__Prompt__: Output the data below in full, byte for byte. Nothing may differ.

__Source data__:

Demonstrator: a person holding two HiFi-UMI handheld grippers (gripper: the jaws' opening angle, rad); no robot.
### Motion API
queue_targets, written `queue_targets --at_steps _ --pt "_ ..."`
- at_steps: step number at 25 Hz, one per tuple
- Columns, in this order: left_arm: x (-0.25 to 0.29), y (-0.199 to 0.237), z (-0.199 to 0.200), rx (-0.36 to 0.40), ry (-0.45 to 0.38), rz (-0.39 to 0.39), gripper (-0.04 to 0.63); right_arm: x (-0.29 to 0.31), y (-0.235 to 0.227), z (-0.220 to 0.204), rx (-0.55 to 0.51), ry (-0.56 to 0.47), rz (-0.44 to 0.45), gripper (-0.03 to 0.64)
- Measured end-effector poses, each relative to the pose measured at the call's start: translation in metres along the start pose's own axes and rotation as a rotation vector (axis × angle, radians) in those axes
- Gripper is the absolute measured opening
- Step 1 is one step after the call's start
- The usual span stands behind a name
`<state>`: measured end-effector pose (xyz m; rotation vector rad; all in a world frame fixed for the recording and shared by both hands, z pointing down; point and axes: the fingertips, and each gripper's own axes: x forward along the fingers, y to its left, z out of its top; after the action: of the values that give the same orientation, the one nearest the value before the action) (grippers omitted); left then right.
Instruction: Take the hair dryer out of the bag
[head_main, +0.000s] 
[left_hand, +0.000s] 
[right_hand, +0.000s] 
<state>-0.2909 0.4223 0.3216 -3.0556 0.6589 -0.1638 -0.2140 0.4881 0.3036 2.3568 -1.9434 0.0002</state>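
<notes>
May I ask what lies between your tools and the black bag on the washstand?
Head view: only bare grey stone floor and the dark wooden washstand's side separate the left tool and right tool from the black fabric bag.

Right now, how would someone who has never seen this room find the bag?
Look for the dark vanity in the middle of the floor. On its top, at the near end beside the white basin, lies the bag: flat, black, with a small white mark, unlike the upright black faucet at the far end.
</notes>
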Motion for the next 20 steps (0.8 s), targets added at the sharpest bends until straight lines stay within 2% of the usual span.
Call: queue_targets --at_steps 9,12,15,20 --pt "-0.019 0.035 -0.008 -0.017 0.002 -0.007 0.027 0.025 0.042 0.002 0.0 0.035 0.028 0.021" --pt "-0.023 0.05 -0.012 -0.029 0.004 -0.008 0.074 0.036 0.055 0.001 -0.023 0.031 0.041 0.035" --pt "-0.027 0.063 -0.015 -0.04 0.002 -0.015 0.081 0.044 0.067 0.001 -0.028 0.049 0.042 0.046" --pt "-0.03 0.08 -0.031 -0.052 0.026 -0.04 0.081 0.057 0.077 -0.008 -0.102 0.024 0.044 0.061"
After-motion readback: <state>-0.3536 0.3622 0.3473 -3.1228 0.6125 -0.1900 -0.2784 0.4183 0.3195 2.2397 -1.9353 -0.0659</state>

__Result of this task__:
Demonstrator: a person holding two HiFi-UMI handheld grippers (gripper: the jaws' opening angle, rad); no robot.
### Motion API
queue_targets, written `queue_targets --at_steps _ --pt "_ ..."`
- at_steps: step number at 25 Hz, one per tuple
- Columns, in this order: left_arm: x (-0.25 to 0.29), y (-0.199 to 0.237), z (-0.199 to 0.200), rx (-0.36 to 0.40), ry (-0.45 to 0.38), rz (-0.39 to 0.39), gripper (-0.04 to 0.63); right_arm: x (-0.29 to 0.31), y (-0.235 to 0.227), z (-0.220 to 0.204), rx (-0.55 to 0.51), ry (-0.56 to 0.47), rz (-0.44 to 0.45), gripper (-0.03 to 0.64)
- Measured end-effector poses, each relative to the pose measured at the call's start: translation in metres along the start pose's own axes and rotation as a rotation vector (axis × angle, radians) in those axes
- Gripper is the absolute measured opening
- Step 1 is one step after the call's start
- The usual span stands behind a name
`<state>`: measured end-effector pose (xyz m; rotation vector rad; all in a world frame fixed for the recording and shared by both hands, z pointing down; point and axes: the fingertips, and each gripper's own axes: x forward along the fingers, y to its left, z out of its top; after the action: of the values that give the same orientation, the one nearest the value before the action) (grippers omitted); left then right.
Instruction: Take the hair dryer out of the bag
[head_main, +0.000s] 
[left_hand, +0.000s] 
[right_hand, +0.000s] 
<state>-0.2909 0.4223 0.3216 -3.0556 0.6589 -0.1638 -0.2140 0.4881 0.3036 2.3568 -1.9434 0.0002</state>
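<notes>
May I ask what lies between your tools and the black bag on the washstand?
Head view: only bare grey stone floor and the dark wooden washstand's side separate the left tool and right tool from the black fabric bag.

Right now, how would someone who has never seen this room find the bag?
Look for the dark vanity in the middle of the floor. On its top, at the near end beside the white basin, lies the bag: flat, black, with a small white mark, unlike the upright black faucet at the far end.
</notes>
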Motion for the next 20 steps (0.8 s), targets added at the sharpest bends until straight lines stay within 2% of the usual span.
Call: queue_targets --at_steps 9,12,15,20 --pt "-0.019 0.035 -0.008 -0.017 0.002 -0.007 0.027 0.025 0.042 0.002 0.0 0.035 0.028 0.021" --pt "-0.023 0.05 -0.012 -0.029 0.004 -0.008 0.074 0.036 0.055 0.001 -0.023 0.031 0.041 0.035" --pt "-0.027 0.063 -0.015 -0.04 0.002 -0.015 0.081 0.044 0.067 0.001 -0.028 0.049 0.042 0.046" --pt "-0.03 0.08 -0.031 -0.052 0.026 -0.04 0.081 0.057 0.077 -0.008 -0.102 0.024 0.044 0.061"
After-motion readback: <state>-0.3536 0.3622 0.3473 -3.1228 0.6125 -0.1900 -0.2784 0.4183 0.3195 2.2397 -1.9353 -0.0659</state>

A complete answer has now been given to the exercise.